*EXERCISE DATA*:
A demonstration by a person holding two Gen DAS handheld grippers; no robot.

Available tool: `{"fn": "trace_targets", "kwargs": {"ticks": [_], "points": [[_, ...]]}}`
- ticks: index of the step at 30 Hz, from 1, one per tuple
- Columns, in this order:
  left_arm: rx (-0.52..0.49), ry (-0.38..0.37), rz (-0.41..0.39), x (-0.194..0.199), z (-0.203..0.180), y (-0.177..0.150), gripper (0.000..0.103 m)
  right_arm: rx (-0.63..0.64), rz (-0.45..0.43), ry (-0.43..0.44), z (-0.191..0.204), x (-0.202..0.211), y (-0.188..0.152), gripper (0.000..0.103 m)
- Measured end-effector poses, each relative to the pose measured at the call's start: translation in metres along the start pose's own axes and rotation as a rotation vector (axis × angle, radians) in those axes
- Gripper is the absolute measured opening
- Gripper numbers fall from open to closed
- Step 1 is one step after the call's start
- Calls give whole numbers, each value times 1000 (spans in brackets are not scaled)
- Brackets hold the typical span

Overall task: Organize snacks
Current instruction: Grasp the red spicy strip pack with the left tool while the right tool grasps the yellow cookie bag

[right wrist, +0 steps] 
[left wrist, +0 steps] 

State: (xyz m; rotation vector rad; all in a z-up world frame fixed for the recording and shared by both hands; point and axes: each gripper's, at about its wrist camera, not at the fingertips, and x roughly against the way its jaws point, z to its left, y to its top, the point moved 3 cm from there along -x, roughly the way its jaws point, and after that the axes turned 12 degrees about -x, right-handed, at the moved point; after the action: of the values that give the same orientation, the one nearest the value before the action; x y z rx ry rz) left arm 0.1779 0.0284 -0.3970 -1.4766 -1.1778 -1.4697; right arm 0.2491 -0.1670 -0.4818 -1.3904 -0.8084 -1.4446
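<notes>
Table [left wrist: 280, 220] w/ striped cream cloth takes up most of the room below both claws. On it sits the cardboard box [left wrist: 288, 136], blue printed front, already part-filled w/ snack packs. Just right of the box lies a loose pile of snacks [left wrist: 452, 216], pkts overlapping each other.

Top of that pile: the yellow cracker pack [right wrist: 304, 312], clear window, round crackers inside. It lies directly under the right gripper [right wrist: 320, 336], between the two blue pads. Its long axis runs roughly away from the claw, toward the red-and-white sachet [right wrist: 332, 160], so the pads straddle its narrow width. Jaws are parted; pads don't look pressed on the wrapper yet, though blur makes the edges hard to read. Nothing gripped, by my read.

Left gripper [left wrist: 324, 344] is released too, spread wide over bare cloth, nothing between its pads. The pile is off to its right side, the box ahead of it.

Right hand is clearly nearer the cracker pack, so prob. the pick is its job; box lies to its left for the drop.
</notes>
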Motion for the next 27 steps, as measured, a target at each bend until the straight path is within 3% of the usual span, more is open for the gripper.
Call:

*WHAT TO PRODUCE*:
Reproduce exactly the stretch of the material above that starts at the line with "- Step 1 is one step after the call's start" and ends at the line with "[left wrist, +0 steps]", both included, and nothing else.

*PROBLEM SOLUTION*:
- Step 1 is one step after the call's start
- Calls give whole numbers, each value times 1000 (spans in brackets are not scaled)
- Brackets hold the typical span

Overall task: Organize snacks
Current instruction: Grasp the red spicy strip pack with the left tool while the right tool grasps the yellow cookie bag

[right wrist, +0 steps] 
[left wrist, +0 steps] 

The answer has nothing more to it.